For further information see: “The role of medicines for the treatment of depression and anxiety in patients aged under 18 years”, BPJ 74 (Mar, 2016).

Overall Use

Nationally, 10,064 patients aged 10 – 17 years were dispensed psychoactive medicines in 2015. Of these, 5,795 patients were newly initiated during 2015, approximately 50% of these by general practitioners. Table1 shows the percentage of all registered patients aged 10–17 years who were dispensed these medicine types for your practice, ten practices with similar patient demographics to your practice and nationally.

Table 1. Overview of medicines used for the treatment of anxiety and depression in patients aged 10–17 years in 2015.

Medicine class Your practice Similar practices National
Antidepressants – SSRIs 1.5% (n = 33) 0.7% 1.5%
Antidepressants – TCAs 0.0% (n = 1) 0.2% 0.4%
Antidepressants – Other 0.0% (n = 1) 0.0% 0.1%
Antipsychotics – 1st generation (e.g. pericyazine, haloperidol) 0.0% (n = 0) 0.0% 0.0%
Antipsychotics – 2nd generation (e.g. resperidone, quetiapine) 0.6% (n = 12) 0.5% 0.6%
Anxiolytics 0.4% (n = 9) 0.2% 0.3%

Use of the top five medicines

Table 2 shows the five most frequently prescribed psychoactive medicines nationally in 2015 for patients aged 10 – 17 years, as well as prescribing of these medicines in your practice, similar practices and the percentage initiated in primary care nationally.

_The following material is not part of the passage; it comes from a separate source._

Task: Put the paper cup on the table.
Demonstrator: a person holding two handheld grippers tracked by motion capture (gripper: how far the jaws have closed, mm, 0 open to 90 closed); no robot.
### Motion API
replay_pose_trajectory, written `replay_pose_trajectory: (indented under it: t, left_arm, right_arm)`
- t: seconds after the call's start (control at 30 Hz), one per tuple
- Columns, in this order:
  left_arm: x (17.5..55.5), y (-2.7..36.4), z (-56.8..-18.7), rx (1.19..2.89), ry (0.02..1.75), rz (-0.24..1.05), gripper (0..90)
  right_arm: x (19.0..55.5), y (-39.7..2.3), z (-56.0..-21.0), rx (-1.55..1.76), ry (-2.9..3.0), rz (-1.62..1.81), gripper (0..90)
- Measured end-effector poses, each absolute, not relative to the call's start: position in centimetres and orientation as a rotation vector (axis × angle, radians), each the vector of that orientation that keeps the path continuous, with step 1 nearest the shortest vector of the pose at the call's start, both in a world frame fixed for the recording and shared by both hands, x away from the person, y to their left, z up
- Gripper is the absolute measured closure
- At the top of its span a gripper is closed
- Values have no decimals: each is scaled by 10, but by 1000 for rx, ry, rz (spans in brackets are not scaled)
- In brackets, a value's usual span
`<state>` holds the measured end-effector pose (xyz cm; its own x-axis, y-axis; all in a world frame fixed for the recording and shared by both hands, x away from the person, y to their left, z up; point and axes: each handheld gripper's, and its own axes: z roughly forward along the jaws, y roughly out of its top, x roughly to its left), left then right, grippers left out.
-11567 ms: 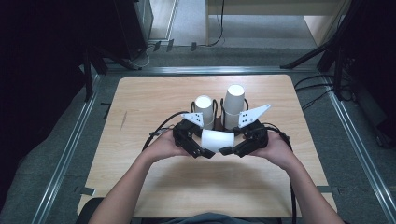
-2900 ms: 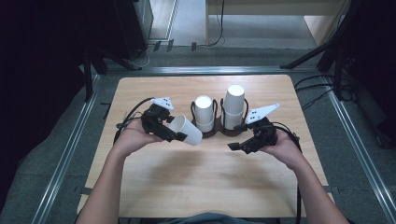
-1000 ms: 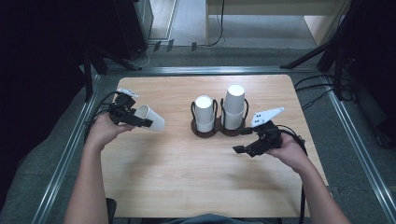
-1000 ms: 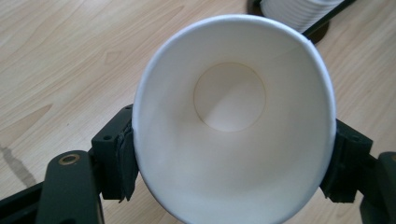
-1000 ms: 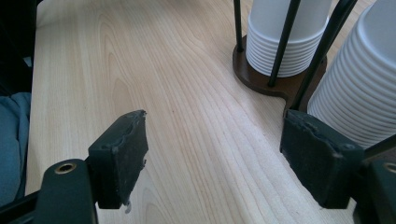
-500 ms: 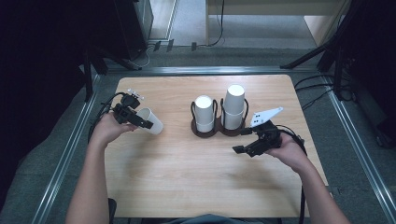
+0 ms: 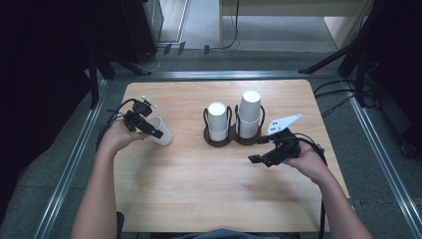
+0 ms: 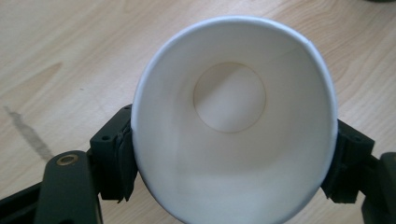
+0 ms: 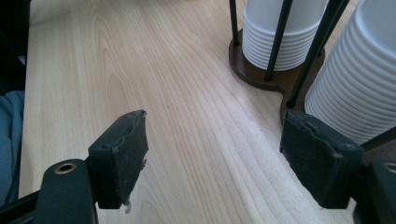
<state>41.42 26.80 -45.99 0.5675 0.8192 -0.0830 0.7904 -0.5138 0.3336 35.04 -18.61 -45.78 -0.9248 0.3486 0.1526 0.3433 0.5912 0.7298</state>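
A: Left tool [image 7: 149, 130]?

B: Clamped on a white paper cup [image 7: 160, 130], one jaw on each side of the wall near the rim. In the left gripper view the cup's [image 8: 233, 121] open mouth faces the camera and its side is squeezed slightly oval. Cup sits tilted at the left part of the wooden surface [image 7: 199, 189], well apart from the holder.

A: Right tool [image 7: 261, 158]?

B: Jaws wide apart, nothing between them, low over the surface just in front of the dark two-ring holder [image 7: 234, 139].

A: Holder contents?

B: Two stacks of white cups [image 7: 217, 119], upside down, the right stack [image 7: 249, 113] taller.
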Motion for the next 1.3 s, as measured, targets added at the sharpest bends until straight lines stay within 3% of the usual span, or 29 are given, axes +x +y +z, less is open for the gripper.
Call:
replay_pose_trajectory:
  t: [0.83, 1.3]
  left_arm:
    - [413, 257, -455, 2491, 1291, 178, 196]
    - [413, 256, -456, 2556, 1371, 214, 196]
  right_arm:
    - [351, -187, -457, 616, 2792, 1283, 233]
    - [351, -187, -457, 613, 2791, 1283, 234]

Table 2. Top five medicines.

Medicine Your practice Similar practices National National prescriptions initiated in primary care
Fluoxetine 1.2% (n = 25) 0.5% 0.9% 41.0%
Quetiapine 0.4% (n = 9) 0.3% 0.4% 23.6%
Citalopram hydrobromide 0.2% (n = 5) 0.1% 0.3% 73.0%
Amitriptyline 0.0% (n = 1) 0.1% 0.2% 56.3%
Sertraline 0.3% (n = 7) 0.1% 0.2% 33.9%


It is not known to what extent general practitioners initiating medicines for the treatment of anxiety or depression will have consulted with colleagues in secondary care and medicines other than fluoxetine have been recommended.

The relatively high level of prescribing of citalopram by general practitioners in patients aged under 18 years may mirror prescribing patterns for adults due to a lack of awareness of prescribing recommendations for young patients.

Some of these medicines may be prescribed for conditions other than depression and anxiety, but the extent to which this occurs is unknown. For example, amitriptyline is indicated, but not approved, for the treatment of neuropathic pain in young people.